- **Instructions to follow**: Go to the line containing "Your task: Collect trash" and return it and each line after it exactly, through the end of the data below, and nothing more.

- **Data excerpt**:
- - -

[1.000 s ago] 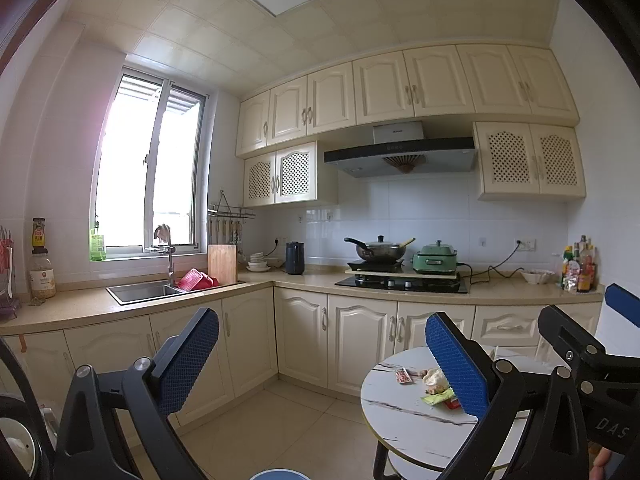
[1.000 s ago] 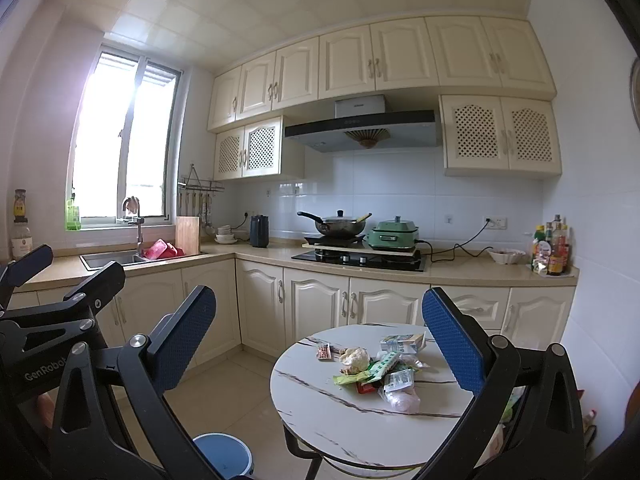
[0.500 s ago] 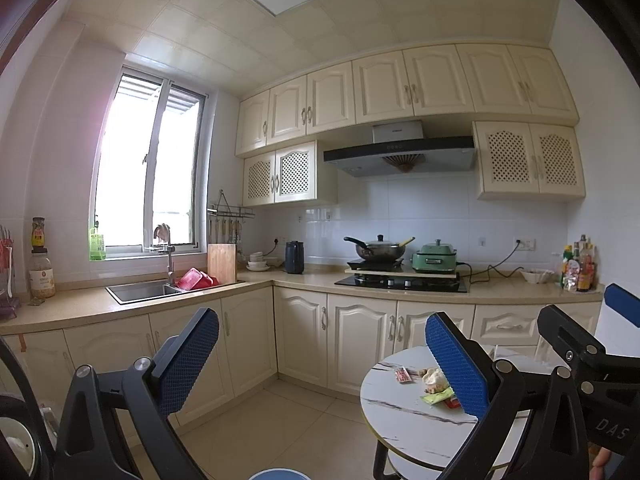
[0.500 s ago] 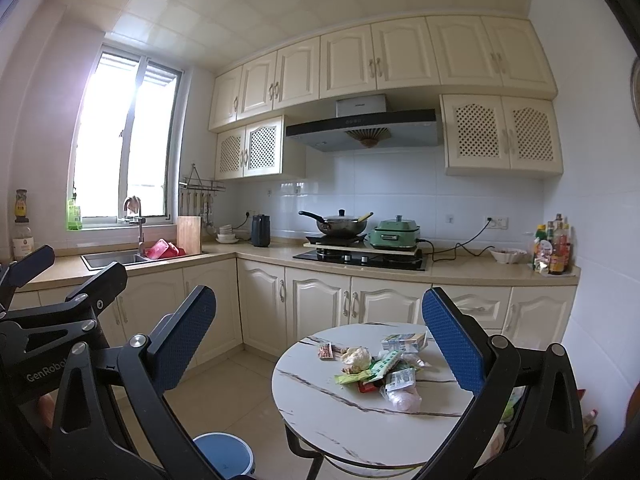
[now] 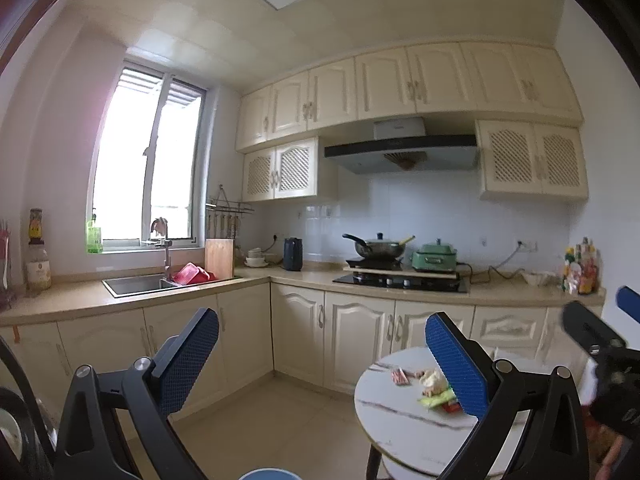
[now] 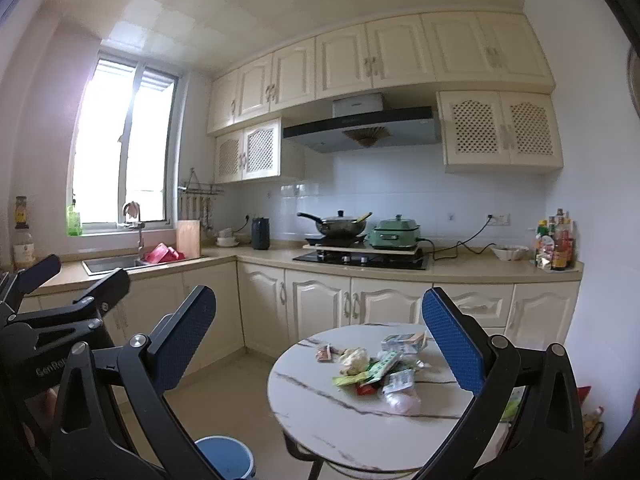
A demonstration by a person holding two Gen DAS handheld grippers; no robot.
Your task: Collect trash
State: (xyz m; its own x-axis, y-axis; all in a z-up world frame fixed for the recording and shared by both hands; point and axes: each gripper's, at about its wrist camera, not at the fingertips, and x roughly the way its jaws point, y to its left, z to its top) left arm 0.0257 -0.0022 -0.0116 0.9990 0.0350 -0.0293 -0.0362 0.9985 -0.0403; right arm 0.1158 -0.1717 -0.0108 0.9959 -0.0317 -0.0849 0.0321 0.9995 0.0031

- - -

- **Solution for this task**:
Your task: Collect trash
State: (xyz m; its own x-axis, y-axis; all in a z-up world frame fixed for the recording and shared by both hands; point and axes: each gripper's, at about its wrist camera, not at the fingertips, and x roughly the way its jaws point, y to its left, z to its top) left arm 0.0257 -0.0022 -0.0116 0.9990 0.0350 -0.0293 -0.0362 0.9985 -0.0403; right arm 0.1158 -0.1717 -0.0108 0.9959 -0.0317 -0.0849 0.0321 0.9995 0.0031

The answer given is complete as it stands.